Ensuite, on nous a imposé de manière autoritaire les TGV sanitaires. Il fallait le faire dans le Grand Est, mais l'Île-de-France est une des plus grandes métropoles mondiales ; nous avions des locaux vides dans les hôpitaux. Il aurait été intéressant de discuter avec nous de la stratégie : faut-il faire des TGV sanitaires, ou plutôt transférer du personnel et du matériel dans des locaux qu'on peut aménager très rapidement, que ce soit à l'Hôtel-Dieu, ou à l'hôpital Jean-Verdier dans mon département ? L'Assistance publique a voulu accélérer l'ouverture d'un nouveau bâtiment à l'hôpital Henri Mondor, mais c'était trop tard, il n'a pas servi. Durant une situation de crise, il faut faire confiance aux professionnels sur le terrain. Nous nous sommes organisés entre nous, avec les collègues de la ville et les pompiers localement. Nous savions ce que nous avions à faire.
Je m'inscris en faux avec un élément du rapport de la Fédération des sapeurs-pompiers. Nous avons utilisé les moyens du secteur privé à but lucratif. Le problème de ce secteur, n'en déplaise au président de la Fédération de l'hospitalisation privée (FHF), M. Lamine Gharbi, c'est qu'ils ont fait le choix de concentrer leur activité sur l'ambulatoire. Il y avait donc très peu de lits de réanimation, et ceux-ci ont été vite pleins. Nos collègues ont ouvert des lits dans leurs salles de réveil ou leurs blocs opératoires, mais dans un environnement et avec des techniques souvent limités. Ils ont donc été utilisés pour des malades intermédiaires.

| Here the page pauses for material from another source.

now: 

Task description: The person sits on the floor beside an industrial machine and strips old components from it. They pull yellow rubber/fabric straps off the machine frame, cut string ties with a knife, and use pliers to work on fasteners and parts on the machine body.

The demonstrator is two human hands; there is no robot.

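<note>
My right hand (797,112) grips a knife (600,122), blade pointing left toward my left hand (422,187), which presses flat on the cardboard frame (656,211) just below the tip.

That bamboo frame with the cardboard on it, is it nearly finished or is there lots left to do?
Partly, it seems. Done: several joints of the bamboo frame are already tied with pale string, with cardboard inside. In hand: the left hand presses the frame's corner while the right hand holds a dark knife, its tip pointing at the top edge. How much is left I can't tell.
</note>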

J'insiste sur le manque d'anticipation en raison d'une chaîne de décision très longue. Les ARS sont très loin du terrain, et les délégations territoriales ont très peu de pouvoir de décision et de moyens. Bien sûr, certains délégués territoriaux nous ont beaucoup aidés parce qu'ils étaient débrouillards, mais le mode de fonctionnement et d'organisation des ARS fait que tout remonte vers le directeur général, qui décide de tout, alors qu'il est très loin du terrain. Nous avons toujours été en retard d'un TGV, toujours été en difficulté.

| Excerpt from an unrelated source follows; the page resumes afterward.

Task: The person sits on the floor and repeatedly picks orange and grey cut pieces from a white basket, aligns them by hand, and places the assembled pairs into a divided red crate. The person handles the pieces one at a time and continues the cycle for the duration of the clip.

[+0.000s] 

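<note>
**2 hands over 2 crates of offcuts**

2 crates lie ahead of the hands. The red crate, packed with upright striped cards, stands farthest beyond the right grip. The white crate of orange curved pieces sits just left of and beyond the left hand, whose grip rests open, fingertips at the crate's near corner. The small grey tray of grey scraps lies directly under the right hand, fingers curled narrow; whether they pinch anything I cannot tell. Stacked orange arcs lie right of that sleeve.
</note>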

Nous sommes inquiets pour la suite des événements. Il y a quinze jours, j'ai reçu une note de l'équipe d'hygiène de mon établissement m'indiquant que, alors que nous sommes en période d'activité normale, il y a des tensions sur les gants. On nous indique donc que les gants doivent être utilisés pour tel type de gestes, et pour le reste, on se lave les mains... Fin janvier, l'équipe opérationnelle d'hygiène expliquait que les soignants devaient porter systématiquement les masques FFP2. Un mois après, on nous disait que le masque chirurgical suffisait... Cela nous a fortement irrités. Il ne faut pas rosir la situation ; nous avons fait des choses fantastiques, certes, mais l'hôpital n'a pas tenu, contrairement à ce que certains collègues en responsabilité disent. Notre pays a eu une mortalité aussi élevée parce que nous avons toujours été en retard pour mener cette bataille.